» **The task**: Beneath this instruction is a listing; print exactly the lines in it starting at the line that contains "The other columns" and going through the line that contains "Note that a".

» **Exercise materials**:
------------------------------------------------

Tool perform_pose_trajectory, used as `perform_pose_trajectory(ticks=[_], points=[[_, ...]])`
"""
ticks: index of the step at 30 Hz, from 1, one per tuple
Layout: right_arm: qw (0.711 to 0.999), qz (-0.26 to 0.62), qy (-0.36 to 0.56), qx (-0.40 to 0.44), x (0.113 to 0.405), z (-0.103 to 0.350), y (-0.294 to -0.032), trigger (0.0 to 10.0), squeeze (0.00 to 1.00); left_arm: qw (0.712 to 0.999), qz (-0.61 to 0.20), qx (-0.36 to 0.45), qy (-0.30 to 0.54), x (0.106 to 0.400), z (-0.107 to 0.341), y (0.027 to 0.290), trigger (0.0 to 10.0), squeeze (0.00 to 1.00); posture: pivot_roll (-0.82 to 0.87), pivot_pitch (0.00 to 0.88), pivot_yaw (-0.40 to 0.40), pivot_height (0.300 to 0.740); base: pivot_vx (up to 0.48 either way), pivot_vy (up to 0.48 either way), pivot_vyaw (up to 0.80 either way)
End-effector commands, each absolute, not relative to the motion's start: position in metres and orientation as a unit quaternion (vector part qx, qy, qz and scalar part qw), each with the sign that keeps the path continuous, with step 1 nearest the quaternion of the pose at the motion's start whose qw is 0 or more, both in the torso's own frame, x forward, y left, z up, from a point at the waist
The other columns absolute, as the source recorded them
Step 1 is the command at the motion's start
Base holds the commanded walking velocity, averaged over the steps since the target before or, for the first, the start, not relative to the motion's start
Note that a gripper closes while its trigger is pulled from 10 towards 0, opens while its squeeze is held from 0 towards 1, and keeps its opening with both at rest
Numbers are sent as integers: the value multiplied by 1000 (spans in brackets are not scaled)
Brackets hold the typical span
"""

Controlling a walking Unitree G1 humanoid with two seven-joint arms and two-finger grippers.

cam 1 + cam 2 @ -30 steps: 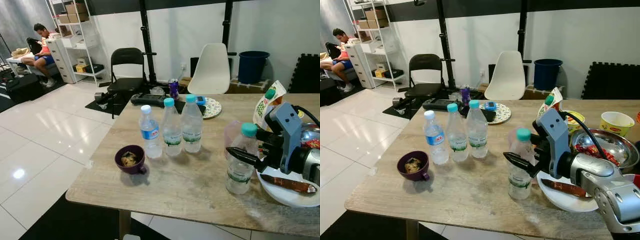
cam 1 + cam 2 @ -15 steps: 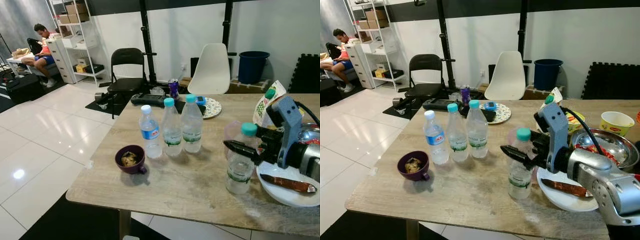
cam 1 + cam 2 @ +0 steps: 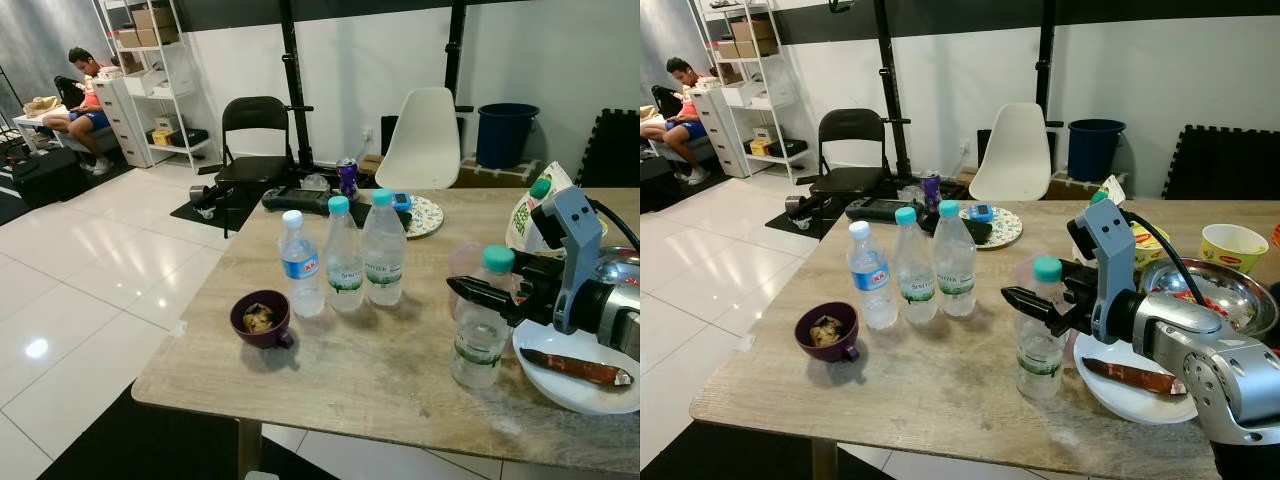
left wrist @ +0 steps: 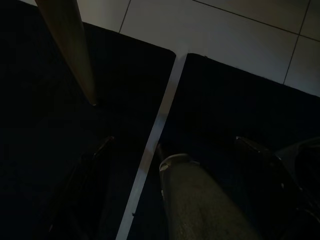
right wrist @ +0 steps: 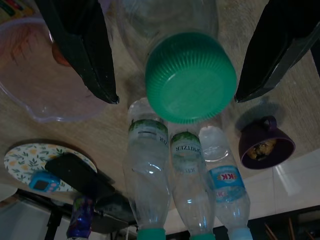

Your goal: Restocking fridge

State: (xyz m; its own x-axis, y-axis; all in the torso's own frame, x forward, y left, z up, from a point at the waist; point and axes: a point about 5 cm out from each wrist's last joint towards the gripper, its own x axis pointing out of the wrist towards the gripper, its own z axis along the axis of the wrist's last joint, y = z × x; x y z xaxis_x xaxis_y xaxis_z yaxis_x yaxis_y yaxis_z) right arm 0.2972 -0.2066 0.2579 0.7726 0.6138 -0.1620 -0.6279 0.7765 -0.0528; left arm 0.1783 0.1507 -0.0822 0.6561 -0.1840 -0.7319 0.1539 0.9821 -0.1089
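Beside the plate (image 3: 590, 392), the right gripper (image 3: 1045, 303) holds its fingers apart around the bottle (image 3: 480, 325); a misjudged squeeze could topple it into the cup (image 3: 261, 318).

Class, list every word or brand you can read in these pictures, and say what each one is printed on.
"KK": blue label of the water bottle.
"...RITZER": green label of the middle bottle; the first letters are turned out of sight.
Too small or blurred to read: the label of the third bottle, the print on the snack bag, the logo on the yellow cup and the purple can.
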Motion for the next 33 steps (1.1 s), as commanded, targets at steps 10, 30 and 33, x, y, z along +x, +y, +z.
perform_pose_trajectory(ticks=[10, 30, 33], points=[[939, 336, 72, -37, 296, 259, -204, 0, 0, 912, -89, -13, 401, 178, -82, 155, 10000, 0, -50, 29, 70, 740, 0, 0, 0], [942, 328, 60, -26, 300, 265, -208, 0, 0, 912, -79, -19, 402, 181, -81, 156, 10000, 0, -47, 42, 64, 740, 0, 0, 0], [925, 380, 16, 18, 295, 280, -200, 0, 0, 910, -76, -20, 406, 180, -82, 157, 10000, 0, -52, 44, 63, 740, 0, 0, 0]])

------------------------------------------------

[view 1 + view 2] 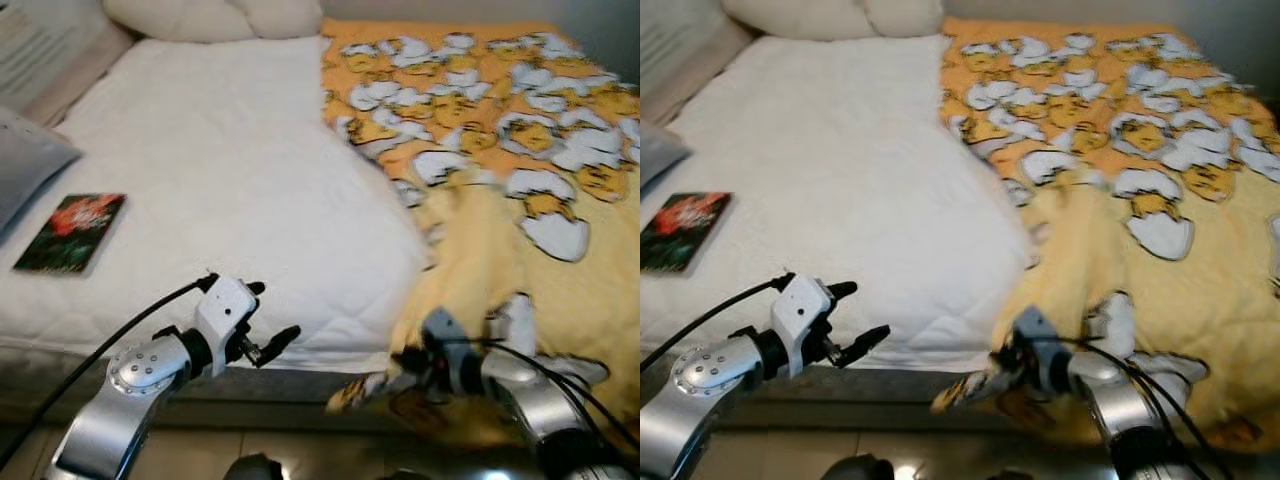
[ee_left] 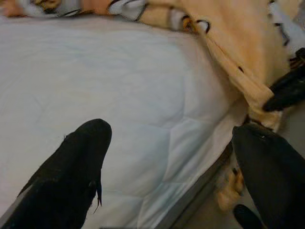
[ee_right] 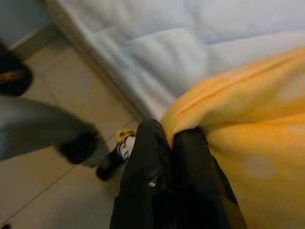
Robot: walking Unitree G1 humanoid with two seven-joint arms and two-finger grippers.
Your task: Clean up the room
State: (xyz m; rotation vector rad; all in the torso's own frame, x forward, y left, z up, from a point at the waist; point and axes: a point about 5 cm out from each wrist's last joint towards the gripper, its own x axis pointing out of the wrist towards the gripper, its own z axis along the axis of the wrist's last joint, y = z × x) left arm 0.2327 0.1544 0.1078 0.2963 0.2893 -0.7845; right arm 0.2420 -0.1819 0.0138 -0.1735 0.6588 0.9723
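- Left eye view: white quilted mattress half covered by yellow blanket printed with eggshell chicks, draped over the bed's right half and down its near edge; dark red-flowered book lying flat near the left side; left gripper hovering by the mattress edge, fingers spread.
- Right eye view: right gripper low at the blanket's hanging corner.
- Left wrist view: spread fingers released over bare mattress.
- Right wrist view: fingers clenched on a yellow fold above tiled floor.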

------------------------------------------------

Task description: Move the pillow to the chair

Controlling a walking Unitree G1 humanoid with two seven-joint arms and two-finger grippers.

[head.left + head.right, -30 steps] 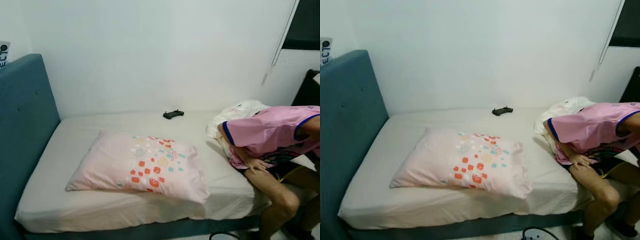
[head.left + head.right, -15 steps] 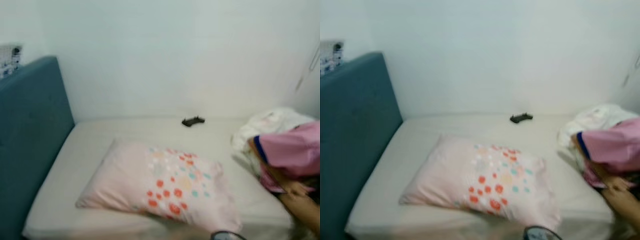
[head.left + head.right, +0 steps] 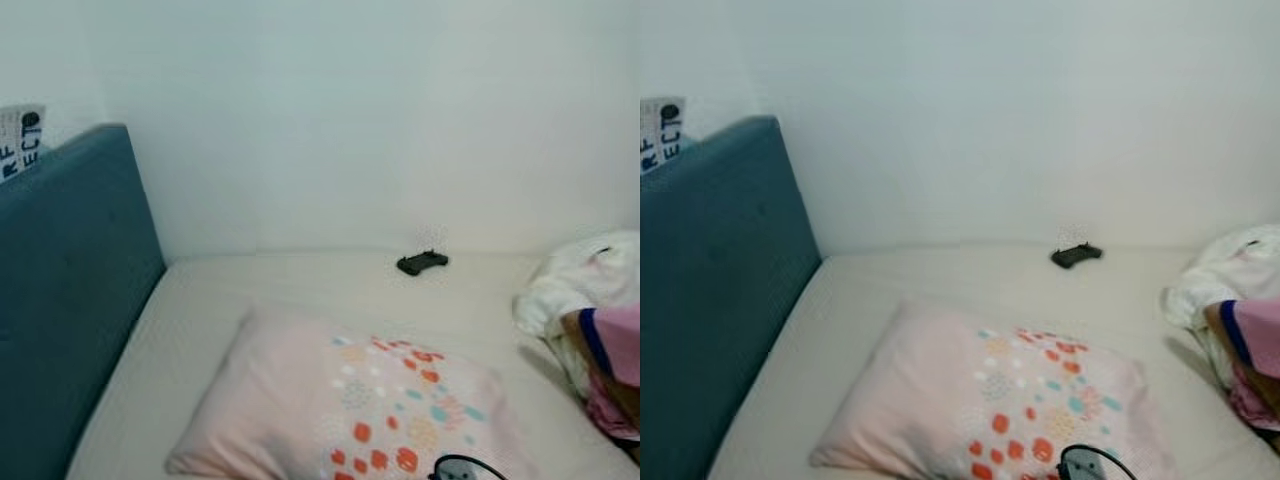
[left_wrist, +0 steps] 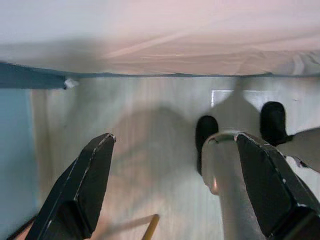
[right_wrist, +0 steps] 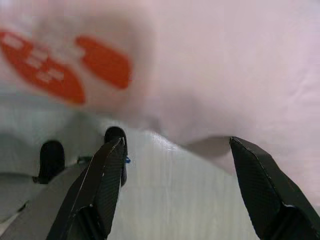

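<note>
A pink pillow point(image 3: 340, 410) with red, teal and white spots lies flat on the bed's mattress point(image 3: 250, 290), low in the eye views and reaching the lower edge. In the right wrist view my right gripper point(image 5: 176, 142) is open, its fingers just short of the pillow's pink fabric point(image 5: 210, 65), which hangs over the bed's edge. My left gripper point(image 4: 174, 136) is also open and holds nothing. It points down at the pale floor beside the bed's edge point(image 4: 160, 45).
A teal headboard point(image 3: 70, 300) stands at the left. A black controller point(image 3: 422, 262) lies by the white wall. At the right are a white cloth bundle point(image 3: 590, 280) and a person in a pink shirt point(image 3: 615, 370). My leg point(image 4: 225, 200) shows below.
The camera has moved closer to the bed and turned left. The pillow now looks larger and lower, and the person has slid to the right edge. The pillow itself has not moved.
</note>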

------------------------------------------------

» **Exercise result**:
The other columns absolute, as the source recorded them
Step 1 is the command at the motion's start
Base holds the commanded walking velocity, averaged over the steps since the target before or, for the first, the start, not relative to the motion's start
Note that a gripper closes while its trigger is pulled from 10 towards 0, opens while its squeeze is held from 0 towards 1, and keeps its opening with both at rest

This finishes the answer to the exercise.